And then he was dropping her feet to the floor of the carriage, and lowering himself to his knees, and Sophie was grateful for the darkness of the carriage, because she wasn’t certain she would ever be able to look at this man again. Cool air kissed her legs as he raised her skirts, folding them back onto her lap before pulling her to the edge of her seat and spreading her legs wide.

Her cheeks flamed; she wore no undergarments, as they had not fit beneath the livery she’d worn earlier. Belatedly, she tried to close her thighs, but he held her open. “Sophie?” he asked, and the world was wrapped up in her name.

“Yes?”

He pressed a kiss to the inside of her knee, and she jumped at the unexpected touch. He laughed, low and liquid in the space, then spoke to the sensitive skin there. “Do you want me to show you this bit?”

All the bits and pieces.

“I can smell you, and I want quite desperately to taste you. To show you just what that stable hand did to that maid.” His fingers moved, and she stiffened as they touched her, barely, a whisper of him over the hair at the apex of her thighs. “You’re so warm. And I’m betting wet, as well. But I won’t do it until you tell me yes. Until you give me permission.”

Yes. Yes.

“Do you . . .” She trailed off. Regrouped. “Do you wish to? Show me?”

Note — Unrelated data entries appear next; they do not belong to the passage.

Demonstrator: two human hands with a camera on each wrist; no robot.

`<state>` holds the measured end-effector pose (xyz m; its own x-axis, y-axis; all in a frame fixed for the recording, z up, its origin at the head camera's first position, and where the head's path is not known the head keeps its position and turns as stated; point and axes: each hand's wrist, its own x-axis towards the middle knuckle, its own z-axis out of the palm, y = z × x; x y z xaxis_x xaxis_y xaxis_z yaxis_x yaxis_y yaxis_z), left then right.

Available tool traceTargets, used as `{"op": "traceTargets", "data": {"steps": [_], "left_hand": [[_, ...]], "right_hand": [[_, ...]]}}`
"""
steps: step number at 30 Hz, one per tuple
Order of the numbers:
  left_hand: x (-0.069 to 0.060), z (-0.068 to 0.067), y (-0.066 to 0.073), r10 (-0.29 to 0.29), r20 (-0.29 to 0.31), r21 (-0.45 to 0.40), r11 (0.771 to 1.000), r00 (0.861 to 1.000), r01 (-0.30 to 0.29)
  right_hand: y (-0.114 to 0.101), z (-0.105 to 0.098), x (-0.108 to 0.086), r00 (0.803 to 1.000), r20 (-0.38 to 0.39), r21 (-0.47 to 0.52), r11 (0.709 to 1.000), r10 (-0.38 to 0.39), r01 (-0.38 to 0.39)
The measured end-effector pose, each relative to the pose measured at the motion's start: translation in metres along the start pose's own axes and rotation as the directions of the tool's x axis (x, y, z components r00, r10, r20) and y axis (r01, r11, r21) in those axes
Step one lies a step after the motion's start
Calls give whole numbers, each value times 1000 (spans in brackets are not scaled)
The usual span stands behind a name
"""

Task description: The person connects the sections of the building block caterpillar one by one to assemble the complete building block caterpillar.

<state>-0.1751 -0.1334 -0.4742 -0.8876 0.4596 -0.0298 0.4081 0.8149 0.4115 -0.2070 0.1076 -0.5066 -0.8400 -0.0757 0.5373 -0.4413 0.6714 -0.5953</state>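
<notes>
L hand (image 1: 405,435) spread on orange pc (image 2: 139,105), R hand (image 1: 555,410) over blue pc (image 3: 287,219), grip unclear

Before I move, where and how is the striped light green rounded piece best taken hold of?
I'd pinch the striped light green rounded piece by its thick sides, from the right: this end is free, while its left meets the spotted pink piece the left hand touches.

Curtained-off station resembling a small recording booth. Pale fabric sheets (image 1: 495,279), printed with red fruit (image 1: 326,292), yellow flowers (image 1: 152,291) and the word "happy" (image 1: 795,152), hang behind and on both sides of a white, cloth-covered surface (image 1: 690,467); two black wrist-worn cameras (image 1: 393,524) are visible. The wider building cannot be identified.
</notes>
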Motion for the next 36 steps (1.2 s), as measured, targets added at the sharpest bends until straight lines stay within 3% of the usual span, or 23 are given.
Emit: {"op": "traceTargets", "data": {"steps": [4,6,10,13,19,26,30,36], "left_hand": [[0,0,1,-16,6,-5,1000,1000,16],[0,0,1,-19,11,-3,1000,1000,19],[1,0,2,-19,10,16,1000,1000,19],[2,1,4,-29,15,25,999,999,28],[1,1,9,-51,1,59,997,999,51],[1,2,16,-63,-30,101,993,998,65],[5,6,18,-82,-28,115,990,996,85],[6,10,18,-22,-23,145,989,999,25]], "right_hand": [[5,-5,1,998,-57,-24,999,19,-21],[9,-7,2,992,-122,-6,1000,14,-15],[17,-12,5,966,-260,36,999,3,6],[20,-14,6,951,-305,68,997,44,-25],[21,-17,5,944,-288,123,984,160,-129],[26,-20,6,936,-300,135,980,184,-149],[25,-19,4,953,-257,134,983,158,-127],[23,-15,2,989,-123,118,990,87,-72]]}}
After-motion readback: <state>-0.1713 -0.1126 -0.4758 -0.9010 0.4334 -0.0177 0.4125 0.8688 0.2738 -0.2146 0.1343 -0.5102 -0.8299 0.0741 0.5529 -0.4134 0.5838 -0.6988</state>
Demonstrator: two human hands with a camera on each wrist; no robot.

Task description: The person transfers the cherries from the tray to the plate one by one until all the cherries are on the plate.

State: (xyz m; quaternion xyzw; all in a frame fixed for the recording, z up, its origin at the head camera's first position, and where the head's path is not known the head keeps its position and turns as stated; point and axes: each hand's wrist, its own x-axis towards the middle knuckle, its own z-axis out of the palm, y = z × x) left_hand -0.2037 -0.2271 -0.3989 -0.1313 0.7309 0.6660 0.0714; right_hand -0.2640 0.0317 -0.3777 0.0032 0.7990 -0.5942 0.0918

He exhaled, hot and lovely against her. “I am not certain I have ever wanted to do anything in my life so much as I want to do this.” Her stomach clenched, along with somewhere lower, deeper, more secret.

“He made her scream,” Sophie whispered, the story helping to keep her wits about her.

That lovely laugh again. “I hope he did. And I would very much like to do the same to you. But you must stay quiet, love, lest we give the coachman a show.” He inhaled, long and deep, and exhaled before he said, “You are slowly torturing me. Tell me you want it, and I’ll give it to you. Everything you desire. More.”

Yes. Yes.

She stood on a precipice, feeling as though this decision, more than all the others of the past week, would change everything. But there was no question. She wanted this bit. This piece.

And she wanted it from him.

“Yes,” she said. And before the word gave way to silence, he was there, his fingers pressing, parting the folds where she wanted him most, exploring in delicious strokes and slides.

He groaned. “So wet,” he said in between kisses to the soft skin of her inner thighs. “Were you wet then?” he asked, wickedly. “In the hayloft?”

“I don’t know,” she replied.

“No?” he said, stilling, torturing her with the lack of his touch. Punishing her for her lie.

“Yes,” she said. “I was wet.”

He spread her wide and she closed her eyes at the touch—lewd and lascivious and lovely—at once thankful for the darkness and quite desperate for the light. “Did you touch yourself?”

She shook her head, her hands searching for him. Finding his soft hair. “No.” He stopped again and her fingers curled against him. “It’s true. I didn’t. But—”

He blew softly on the exposed center of her. “But?”

She inhaled, the breath ragged and not enough, and though it was he who knelt, it was she who confessed. “But I wanted to.”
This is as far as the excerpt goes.